▸ Stored data
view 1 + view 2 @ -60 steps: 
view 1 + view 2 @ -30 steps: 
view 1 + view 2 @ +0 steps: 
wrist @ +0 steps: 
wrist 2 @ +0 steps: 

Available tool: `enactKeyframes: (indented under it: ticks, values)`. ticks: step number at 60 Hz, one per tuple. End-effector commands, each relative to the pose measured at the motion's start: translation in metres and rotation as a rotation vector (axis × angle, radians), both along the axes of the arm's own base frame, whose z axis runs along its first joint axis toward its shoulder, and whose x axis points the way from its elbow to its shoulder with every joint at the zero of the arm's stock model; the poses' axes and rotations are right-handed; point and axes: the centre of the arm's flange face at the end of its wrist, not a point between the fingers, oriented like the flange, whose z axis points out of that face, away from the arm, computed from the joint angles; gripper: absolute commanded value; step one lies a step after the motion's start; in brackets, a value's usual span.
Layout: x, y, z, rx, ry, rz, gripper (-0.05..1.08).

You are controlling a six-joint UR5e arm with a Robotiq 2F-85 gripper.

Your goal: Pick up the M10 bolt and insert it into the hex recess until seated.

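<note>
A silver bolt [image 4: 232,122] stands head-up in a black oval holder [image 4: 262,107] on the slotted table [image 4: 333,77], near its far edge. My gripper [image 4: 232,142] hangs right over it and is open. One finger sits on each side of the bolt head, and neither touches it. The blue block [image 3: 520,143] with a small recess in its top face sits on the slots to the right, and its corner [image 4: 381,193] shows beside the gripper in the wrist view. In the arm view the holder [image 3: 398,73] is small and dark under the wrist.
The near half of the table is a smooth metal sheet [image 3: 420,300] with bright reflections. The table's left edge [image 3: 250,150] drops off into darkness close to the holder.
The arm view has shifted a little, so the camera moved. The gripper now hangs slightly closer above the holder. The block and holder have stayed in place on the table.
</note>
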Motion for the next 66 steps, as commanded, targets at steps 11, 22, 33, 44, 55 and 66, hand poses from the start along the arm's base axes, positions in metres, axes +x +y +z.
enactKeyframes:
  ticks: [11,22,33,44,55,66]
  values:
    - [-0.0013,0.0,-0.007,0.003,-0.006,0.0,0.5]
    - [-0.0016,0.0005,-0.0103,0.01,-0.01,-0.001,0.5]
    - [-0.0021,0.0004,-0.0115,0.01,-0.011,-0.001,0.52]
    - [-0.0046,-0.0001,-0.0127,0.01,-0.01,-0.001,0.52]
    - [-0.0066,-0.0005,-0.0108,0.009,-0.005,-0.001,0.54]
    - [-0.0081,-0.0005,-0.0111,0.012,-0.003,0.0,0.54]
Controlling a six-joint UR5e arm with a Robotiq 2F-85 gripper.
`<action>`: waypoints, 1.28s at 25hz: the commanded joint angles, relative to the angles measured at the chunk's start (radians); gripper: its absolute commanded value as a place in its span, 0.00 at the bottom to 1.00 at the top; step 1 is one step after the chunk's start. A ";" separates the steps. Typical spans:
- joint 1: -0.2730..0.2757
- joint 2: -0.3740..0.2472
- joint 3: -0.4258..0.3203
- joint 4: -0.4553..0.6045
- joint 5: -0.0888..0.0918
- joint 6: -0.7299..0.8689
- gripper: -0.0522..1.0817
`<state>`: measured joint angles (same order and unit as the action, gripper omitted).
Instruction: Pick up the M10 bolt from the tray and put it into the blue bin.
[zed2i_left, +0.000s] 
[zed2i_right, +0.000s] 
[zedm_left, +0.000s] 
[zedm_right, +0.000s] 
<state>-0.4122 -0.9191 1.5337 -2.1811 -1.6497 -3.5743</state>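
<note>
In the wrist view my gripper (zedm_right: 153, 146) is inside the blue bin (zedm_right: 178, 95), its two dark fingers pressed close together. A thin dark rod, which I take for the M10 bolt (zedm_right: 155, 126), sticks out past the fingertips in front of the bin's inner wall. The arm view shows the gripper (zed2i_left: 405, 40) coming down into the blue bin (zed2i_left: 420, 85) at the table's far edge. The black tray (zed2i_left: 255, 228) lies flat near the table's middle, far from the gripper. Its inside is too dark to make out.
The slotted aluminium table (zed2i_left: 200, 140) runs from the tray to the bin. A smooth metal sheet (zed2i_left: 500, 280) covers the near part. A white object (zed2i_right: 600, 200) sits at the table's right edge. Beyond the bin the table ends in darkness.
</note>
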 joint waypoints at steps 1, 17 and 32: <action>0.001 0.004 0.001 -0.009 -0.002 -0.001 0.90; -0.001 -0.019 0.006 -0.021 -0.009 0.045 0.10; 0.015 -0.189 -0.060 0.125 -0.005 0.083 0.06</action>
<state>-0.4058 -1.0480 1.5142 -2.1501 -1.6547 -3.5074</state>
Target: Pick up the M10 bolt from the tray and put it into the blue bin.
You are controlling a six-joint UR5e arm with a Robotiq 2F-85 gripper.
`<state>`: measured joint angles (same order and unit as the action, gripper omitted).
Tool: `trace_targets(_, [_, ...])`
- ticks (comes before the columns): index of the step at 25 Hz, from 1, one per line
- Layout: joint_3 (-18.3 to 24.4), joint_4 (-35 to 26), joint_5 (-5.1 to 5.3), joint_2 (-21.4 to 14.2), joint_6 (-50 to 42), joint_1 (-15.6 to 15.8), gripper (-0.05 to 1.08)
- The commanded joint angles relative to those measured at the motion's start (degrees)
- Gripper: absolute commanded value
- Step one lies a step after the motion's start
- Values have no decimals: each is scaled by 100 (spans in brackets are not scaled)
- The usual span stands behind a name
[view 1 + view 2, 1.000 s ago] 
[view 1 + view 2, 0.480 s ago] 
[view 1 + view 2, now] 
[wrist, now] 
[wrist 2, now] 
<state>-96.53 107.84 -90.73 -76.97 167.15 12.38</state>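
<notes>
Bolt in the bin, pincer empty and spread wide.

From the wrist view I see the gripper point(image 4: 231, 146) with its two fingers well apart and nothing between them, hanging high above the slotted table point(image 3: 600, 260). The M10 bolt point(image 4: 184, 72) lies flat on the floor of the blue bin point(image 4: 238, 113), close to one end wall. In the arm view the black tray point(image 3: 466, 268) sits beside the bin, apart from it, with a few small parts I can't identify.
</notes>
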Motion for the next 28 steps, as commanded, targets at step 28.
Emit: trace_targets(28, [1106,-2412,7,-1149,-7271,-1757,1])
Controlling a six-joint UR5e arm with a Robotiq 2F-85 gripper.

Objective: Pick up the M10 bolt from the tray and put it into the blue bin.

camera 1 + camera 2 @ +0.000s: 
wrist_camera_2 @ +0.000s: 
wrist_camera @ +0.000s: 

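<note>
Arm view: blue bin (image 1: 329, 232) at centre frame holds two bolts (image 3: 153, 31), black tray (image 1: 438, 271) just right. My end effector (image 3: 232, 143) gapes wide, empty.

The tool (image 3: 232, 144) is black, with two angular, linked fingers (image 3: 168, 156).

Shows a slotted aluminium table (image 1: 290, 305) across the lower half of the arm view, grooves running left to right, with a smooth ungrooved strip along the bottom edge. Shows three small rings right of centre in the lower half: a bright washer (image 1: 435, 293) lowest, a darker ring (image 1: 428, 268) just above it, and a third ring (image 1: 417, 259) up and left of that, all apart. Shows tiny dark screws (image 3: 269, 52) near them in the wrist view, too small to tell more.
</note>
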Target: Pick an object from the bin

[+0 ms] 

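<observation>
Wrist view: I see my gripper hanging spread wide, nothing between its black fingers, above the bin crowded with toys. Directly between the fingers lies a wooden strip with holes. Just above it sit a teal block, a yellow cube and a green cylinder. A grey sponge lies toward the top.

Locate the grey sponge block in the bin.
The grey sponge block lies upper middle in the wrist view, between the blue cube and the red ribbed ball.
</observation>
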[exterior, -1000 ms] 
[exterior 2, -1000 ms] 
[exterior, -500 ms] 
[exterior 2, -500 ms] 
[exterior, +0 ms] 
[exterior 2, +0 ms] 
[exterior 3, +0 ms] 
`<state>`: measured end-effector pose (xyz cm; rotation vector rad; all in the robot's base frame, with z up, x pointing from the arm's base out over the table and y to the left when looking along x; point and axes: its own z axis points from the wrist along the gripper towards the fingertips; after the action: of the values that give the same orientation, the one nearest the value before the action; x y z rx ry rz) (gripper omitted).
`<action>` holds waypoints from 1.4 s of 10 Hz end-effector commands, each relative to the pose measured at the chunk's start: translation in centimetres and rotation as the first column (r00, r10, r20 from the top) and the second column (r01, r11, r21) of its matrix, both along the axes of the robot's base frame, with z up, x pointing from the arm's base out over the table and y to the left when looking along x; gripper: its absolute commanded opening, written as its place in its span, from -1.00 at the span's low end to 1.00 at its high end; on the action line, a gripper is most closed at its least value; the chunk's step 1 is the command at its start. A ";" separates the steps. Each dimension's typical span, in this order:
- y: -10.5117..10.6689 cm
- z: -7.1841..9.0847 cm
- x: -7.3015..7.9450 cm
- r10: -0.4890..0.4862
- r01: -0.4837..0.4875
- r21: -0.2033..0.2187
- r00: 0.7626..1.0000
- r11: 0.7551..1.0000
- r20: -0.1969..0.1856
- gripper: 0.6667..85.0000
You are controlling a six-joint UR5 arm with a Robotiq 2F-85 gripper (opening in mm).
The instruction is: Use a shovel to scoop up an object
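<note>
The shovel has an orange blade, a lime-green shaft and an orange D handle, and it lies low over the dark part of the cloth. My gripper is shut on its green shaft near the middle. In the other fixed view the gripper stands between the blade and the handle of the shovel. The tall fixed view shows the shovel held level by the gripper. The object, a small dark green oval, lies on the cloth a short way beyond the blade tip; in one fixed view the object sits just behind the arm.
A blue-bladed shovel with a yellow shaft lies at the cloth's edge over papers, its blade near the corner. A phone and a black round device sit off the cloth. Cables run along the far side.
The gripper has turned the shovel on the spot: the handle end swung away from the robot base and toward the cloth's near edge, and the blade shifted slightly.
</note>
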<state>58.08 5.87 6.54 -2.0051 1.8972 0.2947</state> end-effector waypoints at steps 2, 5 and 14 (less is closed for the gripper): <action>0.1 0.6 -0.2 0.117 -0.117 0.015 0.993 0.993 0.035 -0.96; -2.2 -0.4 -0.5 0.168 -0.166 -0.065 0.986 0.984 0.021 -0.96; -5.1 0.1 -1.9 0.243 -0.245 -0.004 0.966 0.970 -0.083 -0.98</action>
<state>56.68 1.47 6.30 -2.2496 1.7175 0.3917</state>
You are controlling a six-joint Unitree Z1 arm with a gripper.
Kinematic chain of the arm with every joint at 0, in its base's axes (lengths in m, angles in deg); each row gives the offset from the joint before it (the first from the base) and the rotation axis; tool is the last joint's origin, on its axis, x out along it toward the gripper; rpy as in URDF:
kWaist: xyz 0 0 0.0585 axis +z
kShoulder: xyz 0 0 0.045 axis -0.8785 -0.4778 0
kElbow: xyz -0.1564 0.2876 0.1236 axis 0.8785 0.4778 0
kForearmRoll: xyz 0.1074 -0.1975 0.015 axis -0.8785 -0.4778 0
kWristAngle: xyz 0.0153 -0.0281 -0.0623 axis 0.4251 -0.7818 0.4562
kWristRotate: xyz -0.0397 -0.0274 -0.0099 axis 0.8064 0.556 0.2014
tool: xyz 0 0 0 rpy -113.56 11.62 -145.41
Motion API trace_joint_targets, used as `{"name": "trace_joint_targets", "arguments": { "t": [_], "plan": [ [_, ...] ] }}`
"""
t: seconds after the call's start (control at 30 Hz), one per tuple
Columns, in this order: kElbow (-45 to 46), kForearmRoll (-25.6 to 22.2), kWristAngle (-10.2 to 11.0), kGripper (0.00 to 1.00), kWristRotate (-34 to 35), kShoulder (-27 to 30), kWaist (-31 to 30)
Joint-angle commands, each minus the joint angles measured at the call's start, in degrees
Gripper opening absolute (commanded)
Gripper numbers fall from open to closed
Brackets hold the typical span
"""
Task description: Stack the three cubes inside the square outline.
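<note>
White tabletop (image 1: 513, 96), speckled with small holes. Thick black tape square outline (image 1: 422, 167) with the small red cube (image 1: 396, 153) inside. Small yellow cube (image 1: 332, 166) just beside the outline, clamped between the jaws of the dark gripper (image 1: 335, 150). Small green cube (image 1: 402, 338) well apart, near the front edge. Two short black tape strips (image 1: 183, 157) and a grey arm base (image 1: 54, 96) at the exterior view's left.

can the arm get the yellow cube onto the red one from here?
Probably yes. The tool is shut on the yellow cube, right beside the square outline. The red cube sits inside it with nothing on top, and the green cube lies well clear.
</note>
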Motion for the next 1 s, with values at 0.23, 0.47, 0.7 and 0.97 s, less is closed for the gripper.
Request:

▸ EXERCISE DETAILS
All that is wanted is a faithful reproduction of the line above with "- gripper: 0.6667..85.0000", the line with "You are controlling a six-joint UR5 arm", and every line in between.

▸ ANSWER SPACE
- gripper: 0.6667..85.0000
You are controlling a six-joint UR5 arm with a Robotiq 2F-85 gripper (opening in mm).

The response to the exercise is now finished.